Sheff G (born Michael Williams) grew up in Flatbush, Brooklyn. He first crashed the rap scene with his 2017 hit, No Suburban. He went from homelessness and proximity to all the violence on the streets to becoming the bread winner for his family and buying his own home at age 21. “Rap changed our life, our family’s life, and generations to come,” he said. “[Now] you don’t gotta be around certain things no more.”

Sheff G released The Unluccy Luccy Kid in 2019. Its lyrics speak about the violence he grew up around and his triumph over it. But the hip-hop police still harass him and block his attempts at plying his trade. Sheff G has not been allowed to perform live in his hometown since 2017. He has been blocked because the hip-hop police are concerned of the higher risk of violence his performance will bring. Live performances are a rapper’s opportunity to personally interact with their fan base. It is necessary if a rapper wants to stay relevant and profitable.

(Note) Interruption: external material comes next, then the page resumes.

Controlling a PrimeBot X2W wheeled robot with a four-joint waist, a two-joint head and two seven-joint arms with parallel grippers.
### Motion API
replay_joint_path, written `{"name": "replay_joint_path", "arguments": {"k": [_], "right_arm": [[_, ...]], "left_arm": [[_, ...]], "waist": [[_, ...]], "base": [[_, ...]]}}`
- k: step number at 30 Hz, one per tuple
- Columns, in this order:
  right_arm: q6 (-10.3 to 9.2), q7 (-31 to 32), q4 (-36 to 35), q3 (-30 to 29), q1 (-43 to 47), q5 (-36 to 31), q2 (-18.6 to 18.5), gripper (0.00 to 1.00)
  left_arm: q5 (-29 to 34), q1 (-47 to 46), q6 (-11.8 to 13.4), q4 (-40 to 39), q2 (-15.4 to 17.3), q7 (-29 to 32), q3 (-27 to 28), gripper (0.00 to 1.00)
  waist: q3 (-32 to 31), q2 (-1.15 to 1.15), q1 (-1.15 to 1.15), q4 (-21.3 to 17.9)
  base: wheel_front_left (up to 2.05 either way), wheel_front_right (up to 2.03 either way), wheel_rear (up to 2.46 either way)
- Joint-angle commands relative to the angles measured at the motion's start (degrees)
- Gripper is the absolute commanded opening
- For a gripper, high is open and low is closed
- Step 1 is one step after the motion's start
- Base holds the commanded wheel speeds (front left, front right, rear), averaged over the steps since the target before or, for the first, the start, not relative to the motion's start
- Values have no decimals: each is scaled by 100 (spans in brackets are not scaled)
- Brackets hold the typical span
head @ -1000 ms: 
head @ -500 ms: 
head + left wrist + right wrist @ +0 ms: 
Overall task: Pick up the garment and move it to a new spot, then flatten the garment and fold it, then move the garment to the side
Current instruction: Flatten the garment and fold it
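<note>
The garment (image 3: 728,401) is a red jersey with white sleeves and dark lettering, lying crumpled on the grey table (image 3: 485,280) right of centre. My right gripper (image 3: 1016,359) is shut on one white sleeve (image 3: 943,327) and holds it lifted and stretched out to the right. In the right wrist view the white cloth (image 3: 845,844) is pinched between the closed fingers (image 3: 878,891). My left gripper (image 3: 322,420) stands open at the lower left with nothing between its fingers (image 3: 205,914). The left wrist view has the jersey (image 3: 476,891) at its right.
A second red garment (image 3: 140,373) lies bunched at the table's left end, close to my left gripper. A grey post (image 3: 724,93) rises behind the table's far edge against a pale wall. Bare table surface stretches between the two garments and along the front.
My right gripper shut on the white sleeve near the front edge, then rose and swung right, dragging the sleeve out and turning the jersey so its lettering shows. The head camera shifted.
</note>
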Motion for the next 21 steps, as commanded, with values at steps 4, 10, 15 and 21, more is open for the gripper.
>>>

Sheff G is not the only such rapper currently targeted by the hip-hop police. Pop Smoke (now deceased) was never allowed a live performance in his hometown of Brooklyn. Bobby Shmurda and Rowdy Rebel were arrested in a 2014 indictment that targeted 14 alleged GS9 members.

Sleepy Hallow and Fresh G were shut down with Sheff G at their video shoot for Panic Pt. 3.

Activists in June 2020 called for a $1 billion cut in the NYPD budget. “Every dollar spent on policing is a dollar that isn’t spent on housing,” said Kaishian, as quoted by Vice. “It’s a dollar that’s not spent on education. It’s a dollar that’s not spent on alternatives to policing such as organizations. At the expense of everything that could help and heal its communities, we are instead placing all of our resources on policing, which only exacerbates the pain and suffering.”